LA POLICE DES CONTRATS MANQUE DE MORDANT
Des compagnies coupables d’infractions fiscales ont facilement obtenu des contrats publics
Quatre ans après la fin de la commission Charbonneau, il est encore facile pour des entreprises délinquantes de passer entre les mailles des filets de la police des contrats publics.
Depuis 2012, le Registre des entreprises non admissibles aux contrats publics (RENA) sert à bannir les entreprises coupables de certaines infractions, comme la corruption et la fraude.
Notre Bureau d’enquête a découvert des failles importantes dans ce registre.
Par exemple, une entreprise de Châteauguay a réussi à conclure des contrats de plus d’un million de dollars avec trois villes, car elle n’avait pas été inscrite au RENA même si ses propriétaires avaient été reconnus coupables d’infractions fiscales.
À la suite de nos appels, la firme en question, Les Sols Verelli inc., vient d’être exclue des marchés publics pour une période de cinq ans. Et deux villes, Châteauguay et Beauharnois, ont dû résilier en catastrophe leur contrat.
MAIRE EMBÊTÉ
Dans le cas de Beauharnois, la Ville avait embauché l’entreprise pour déneiger ses routes de campagne et s’est donc retrouvée le bec à l’eau à quelques semaines de la première tempête de neige.
Pour le maire de Beauharnois, Bruno Tremblay, cette résiliation de contrat est d’autant plus frustrante qu’il connaissait le passé des propriétaires de la firme, mais qu’il n’avait pas le pouvoir d’agir.
« Je suis obligé de m’en remettre au RENA avant de donner un contrat. J’aimerais qu’il soit, disons, un peu plus dynamique pour que ce genre de situation ne nous arrive plus à minuit moins cinq », a-t-il commenté.
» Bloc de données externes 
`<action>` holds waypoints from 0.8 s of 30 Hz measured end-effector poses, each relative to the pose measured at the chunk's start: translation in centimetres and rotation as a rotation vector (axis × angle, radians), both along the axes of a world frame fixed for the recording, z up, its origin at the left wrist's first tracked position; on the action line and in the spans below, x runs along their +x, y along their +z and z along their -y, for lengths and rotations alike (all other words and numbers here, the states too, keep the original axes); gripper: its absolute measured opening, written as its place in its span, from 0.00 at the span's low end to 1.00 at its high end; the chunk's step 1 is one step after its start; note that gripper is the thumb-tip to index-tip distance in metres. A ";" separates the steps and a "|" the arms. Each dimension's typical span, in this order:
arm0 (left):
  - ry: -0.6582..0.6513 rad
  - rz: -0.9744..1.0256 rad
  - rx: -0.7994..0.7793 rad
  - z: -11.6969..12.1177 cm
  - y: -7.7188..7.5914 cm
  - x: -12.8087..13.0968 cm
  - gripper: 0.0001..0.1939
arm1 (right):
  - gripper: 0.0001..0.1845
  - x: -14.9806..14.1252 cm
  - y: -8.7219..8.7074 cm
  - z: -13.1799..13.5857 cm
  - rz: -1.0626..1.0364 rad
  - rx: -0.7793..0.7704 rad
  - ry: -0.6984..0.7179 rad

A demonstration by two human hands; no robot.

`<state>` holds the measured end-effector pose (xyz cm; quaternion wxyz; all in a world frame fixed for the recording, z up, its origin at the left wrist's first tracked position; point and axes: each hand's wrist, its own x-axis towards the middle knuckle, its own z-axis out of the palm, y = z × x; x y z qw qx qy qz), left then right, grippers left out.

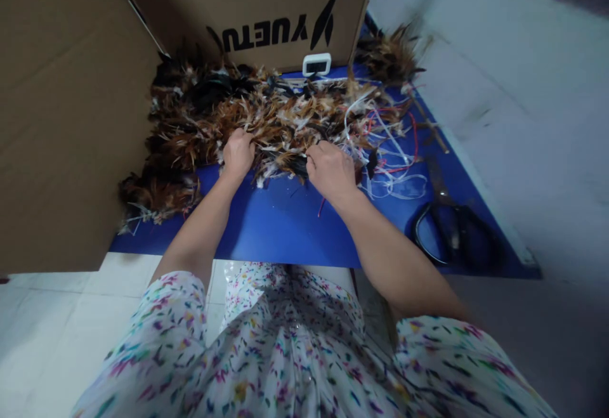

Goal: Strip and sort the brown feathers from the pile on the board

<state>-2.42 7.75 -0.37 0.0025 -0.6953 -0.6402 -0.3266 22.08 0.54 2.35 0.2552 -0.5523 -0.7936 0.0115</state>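
Note:
A wide heap of brown and black feathers (285,113) covers the back of the blue table (285,221). At its front edge, my left hand (238,153) has its fingers curled into the feathers. To the right, my right hand (332,167) is closed with its fingertips pressed on feathers with dark tips (291,163). Pale and red ties (394,151) lie in a tangle right of my right hand. Exactly which feathers each hand pinches is partly hidden by the fingers.
Black-handled scissors (451,234) lie at the table's right. A cardboard box (266,6) stands behind the heap, with a small white device (316,64) before it. More cardboard (61,120) rises on the left. Separate feather clumps (159,193) sit at the left front and back right.

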 end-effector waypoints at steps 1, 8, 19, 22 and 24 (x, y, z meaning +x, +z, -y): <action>0.020 0.031 0.009 -0.2 -0.1 -0.1 0.08 | 0.15 0.0 0.0 0.0 0.006 -0.003 0.001; 0.103 0.394 0.110 -0.9 -1.1 -1.6 0.06 | 0.15 -0.1 -0.5 -0.1 -0.003 0.047 0.009; 0.064 0.838 0.000 -1.9 -1.5 -2.9 0.12 | 0.15 -0.4 -0.3 0.0 -0.001 -0.062 0.033; 0.068 0.891 -0.019 -1.8 -1.3 -3.0 0.11 | 0.14 -0.5 -0.7 0.0 -0.028 -0.019 0.082; 0.054 0.949 -0.035 -1.7 -1.2 -3.0 0.10 | 0.13 -0.7 -1.0 0.1 -0.019 -0.010 0.117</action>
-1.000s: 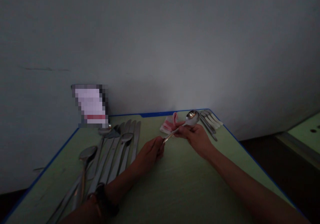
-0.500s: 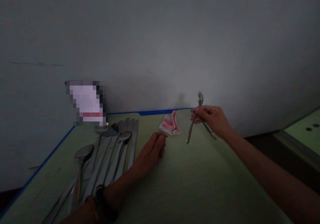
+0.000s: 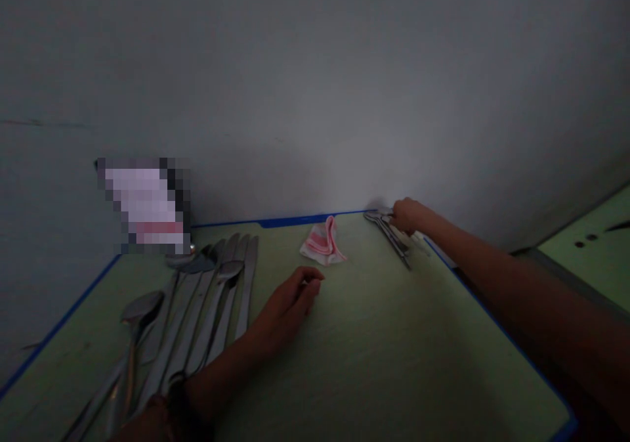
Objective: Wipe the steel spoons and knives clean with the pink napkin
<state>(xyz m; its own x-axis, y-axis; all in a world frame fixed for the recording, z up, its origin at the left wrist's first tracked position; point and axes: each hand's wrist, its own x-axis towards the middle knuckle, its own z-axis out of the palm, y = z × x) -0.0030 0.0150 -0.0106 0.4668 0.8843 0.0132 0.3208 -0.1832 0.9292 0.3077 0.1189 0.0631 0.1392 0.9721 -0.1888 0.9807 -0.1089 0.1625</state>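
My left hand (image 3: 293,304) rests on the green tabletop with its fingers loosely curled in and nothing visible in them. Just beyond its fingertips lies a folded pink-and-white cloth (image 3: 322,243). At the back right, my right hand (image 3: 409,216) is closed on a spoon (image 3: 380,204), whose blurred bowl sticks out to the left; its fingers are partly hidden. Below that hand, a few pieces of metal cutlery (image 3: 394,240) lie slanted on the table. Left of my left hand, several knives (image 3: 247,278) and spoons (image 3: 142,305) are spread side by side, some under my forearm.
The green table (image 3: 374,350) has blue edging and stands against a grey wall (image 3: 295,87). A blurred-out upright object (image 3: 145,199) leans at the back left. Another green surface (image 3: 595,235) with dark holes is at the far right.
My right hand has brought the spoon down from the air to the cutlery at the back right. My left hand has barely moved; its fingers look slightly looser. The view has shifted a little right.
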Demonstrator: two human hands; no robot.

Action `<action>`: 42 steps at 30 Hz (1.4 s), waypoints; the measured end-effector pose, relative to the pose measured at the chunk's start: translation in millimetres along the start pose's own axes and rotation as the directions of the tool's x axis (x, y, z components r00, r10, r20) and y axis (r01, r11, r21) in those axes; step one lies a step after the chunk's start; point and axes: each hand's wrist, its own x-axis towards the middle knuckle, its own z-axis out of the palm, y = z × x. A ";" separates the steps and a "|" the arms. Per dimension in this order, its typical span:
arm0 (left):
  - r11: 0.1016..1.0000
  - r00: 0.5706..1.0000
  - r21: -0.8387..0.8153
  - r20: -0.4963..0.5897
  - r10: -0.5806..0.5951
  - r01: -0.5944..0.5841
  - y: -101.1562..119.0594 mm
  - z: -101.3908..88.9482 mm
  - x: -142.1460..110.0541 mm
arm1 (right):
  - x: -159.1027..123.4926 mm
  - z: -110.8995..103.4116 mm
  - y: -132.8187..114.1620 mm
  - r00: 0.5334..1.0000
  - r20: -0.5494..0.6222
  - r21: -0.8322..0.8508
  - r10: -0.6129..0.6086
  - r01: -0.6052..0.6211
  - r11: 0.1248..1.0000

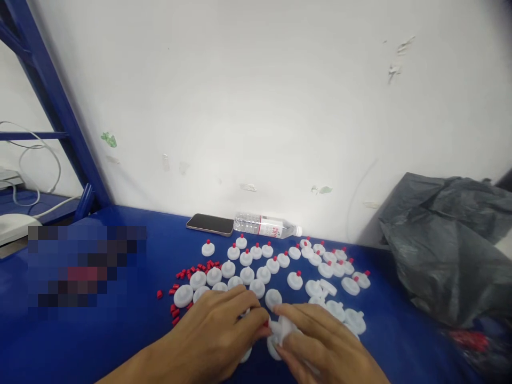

Les Sols Verelli ont pu échapper à la liste noire du gouvernement parce qu’une simple fiducie cachait l’un des deux propriétaires (voir encadré).
La Loi sur les contrats des organismes publics permet de faire des vérifications uniquement sur les personnes, et non les fiducies, qui sont propriétaires d’une compagnie.
Personne au RENA n’a vérifié qui se cachait derrière cette fiducie. Il aurait fallu que les propriétaires se dénoncent eux-mêmes.
D’AUTRES CAS POSSIBLES
Joint au téléphone, l’un des deux propriétaires, Stéphane Laberge, a rejeté la faute sur le gouvernement du Québec.
Selon lui, c’est le Secrétariat du Conseil du trésor (SCT), responsable du registre jusqu’en 2018, qui n’a pas fait de vérifications suffisantes.
« Quand [notre groupe d’entreprises] est tombé sur le RENA, on a reçu un questionnaire du Conseil du trésor. C’étaient des questions très précises et j’ai répondu de façon très précise. Sauf que je pense qu’ils ont oublié de poser certaines questions. Et ce n’était pas à moi de le leur dire », a-t-il commenté.
Le SCT affirme avoir été limité par la Loi sur les contrats publics qui ne « prévoit pas » la présence d’une fiducie parmi les actionnaires d’une firme.
« Il est possible que d’autres cas similaires aient pu survenir », a affirmé le porte-parole Jean Auclair.